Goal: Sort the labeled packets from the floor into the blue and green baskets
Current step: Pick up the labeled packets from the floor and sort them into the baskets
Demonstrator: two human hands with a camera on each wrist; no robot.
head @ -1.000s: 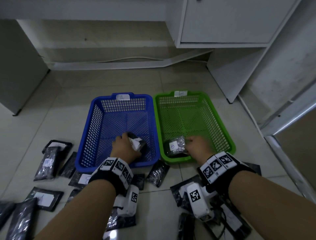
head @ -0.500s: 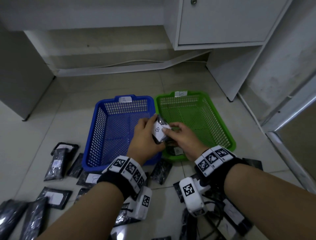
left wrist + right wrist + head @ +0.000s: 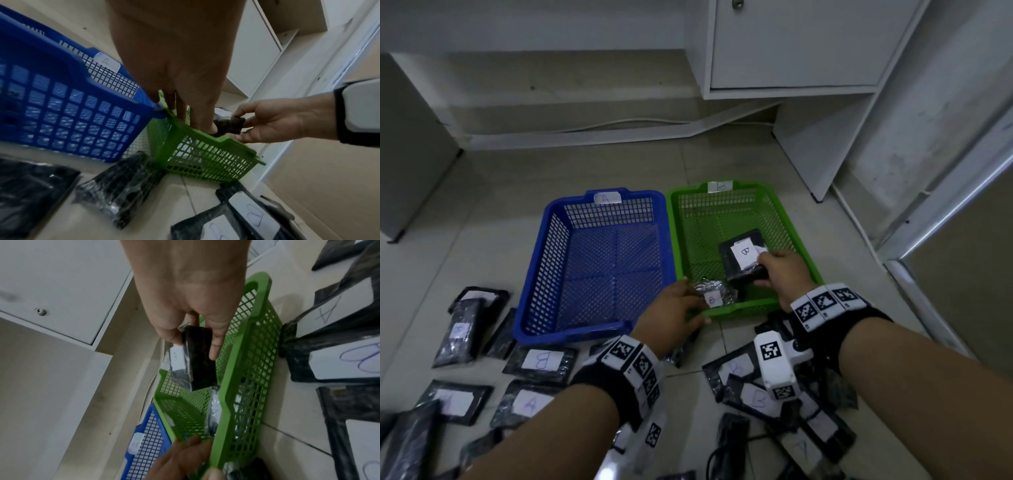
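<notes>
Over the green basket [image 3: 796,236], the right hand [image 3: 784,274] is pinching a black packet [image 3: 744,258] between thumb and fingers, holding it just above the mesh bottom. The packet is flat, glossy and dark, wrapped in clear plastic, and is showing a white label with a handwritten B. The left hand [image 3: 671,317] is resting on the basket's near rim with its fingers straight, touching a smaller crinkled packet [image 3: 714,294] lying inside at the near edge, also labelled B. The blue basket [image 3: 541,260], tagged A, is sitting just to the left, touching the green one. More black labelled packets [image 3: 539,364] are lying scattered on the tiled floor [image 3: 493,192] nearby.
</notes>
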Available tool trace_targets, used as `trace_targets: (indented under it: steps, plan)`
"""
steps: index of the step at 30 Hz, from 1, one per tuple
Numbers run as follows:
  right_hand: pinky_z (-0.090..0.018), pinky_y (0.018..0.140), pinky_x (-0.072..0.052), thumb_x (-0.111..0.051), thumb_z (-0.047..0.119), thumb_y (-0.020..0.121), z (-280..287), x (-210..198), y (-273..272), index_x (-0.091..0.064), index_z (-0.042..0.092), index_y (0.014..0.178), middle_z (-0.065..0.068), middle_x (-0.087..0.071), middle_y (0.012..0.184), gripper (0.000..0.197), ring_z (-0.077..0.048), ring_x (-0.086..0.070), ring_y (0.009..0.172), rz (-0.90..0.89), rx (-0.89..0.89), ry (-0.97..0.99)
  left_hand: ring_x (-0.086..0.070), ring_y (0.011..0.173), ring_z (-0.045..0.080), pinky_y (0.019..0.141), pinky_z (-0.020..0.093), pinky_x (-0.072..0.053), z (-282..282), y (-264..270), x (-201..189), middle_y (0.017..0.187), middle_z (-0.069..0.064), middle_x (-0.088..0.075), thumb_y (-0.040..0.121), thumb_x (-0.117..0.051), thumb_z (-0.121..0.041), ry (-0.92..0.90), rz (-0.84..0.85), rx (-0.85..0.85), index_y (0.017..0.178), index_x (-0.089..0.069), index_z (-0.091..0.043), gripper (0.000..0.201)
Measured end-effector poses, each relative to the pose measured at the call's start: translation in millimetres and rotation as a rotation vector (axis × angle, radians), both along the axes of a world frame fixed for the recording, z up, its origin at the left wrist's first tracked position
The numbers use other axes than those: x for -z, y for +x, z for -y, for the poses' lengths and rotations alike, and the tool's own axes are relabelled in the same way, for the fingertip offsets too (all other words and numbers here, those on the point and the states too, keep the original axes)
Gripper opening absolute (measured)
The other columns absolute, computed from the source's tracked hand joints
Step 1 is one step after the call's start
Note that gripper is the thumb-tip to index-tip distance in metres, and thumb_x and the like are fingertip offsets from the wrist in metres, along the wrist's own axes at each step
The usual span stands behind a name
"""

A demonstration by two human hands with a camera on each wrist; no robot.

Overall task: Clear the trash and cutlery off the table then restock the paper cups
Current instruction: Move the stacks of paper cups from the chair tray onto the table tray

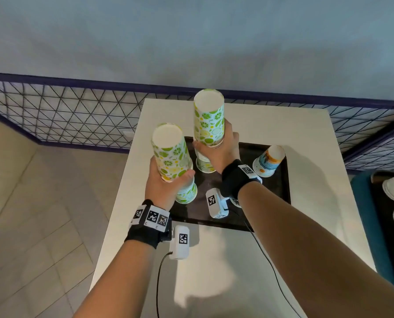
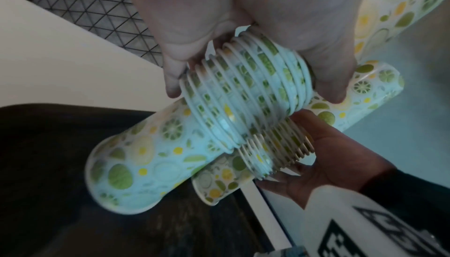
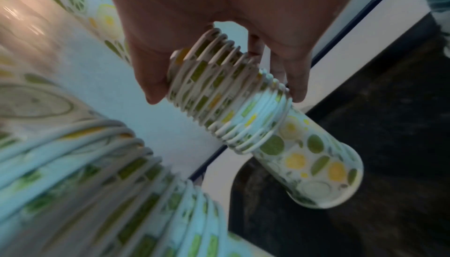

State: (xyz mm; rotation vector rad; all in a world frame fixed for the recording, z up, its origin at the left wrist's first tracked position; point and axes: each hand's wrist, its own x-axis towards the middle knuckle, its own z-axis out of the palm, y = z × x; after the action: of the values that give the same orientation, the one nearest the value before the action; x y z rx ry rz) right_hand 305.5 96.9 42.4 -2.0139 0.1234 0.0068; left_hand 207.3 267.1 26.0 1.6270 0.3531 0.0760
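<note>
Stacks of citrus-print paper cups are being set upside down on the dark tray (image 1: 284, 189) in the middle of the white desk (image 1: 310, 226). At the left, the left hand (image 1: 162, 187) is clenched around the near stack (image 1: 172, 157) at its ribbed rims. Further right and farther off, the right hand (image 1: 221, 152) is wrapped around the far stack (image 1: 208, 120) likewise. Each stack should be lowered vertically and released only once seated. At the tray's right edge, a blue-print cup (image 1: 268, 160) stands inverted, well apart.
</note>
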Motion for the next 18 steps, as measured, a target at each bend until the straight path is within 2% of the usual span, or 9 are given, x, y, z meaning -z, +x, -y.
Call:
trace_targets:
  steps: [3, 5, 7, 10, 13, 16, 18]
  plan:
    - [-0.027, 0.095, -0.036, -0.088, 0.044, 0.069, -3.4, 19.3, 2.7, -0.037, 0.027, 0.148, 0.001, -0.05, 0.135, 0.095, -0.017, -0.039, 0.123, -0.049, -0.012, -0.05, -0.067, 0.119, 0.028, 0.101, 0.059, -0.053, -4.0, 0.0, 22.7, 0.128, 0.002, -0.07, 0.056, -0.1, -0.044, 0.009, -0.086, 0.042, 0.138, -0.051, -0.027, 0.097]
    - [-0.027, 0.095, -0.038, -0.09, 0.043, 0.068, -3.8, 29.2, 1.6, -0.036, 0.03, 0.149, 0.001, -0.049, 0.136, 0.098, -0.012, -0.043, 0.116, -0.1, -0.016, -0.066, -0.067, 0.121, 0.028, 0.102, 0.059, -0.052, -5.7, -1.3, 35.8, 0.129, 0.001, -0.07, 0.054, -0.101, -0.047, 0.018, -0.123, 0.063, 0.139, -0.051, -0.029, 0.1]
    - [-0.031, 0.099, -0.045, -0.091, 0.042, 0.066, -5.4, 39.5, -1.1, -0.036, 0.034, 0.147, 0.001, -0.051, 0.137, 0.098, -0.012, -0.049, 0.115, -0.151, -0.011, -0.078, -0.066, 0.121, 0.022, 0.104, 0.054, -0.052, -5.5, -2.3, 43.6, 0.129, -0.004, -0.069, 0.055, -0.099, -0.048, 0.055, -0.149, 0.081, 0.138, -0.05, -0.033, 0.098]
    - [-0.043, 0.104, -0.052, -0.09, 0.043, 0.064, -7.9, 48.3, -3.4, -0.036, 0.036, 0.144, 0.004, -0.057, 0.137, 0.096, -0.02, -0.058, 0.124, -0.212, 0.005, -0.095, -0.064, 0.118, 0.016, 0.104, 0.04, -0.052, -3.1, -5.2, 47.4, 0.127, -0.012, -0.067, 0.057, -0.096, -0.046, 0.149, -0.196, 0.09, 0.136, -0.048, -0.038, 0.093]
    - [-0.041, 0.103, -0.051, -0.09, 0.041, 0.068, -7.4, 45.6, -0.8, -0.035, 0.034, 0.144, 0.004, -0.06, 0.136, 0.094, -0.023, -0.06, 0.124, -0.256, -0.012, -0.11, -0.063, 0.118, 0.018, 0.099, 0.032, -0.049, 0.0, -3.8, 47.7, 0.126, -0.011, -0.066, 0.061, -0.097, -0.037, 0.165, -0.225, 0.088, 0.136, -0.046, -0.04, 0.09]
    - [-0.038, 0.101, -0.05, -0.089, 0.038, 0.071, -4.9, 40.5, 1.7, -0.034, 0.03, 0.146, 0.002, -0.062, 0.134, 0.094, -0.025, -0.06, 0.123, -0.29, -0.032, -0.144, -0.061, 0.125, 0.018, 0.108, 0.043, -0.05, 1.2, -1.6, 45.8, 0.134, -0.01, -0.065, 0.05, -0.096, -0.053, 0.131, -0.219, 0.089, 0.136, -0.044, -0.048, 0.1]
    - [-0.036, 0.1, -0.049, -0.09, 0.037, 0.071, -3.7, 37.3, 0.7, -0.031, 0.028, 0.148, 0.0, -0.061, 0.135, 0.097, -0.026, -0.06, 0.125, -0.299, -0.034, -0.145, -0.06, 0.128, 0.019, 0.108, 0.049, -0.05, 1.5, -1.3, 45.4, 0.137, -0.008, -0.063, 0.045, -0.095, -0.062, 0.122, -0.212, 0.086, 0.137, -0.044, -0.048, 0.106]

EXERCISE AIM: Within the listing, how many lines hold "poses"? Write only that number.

SOLVED PROBLEM: 2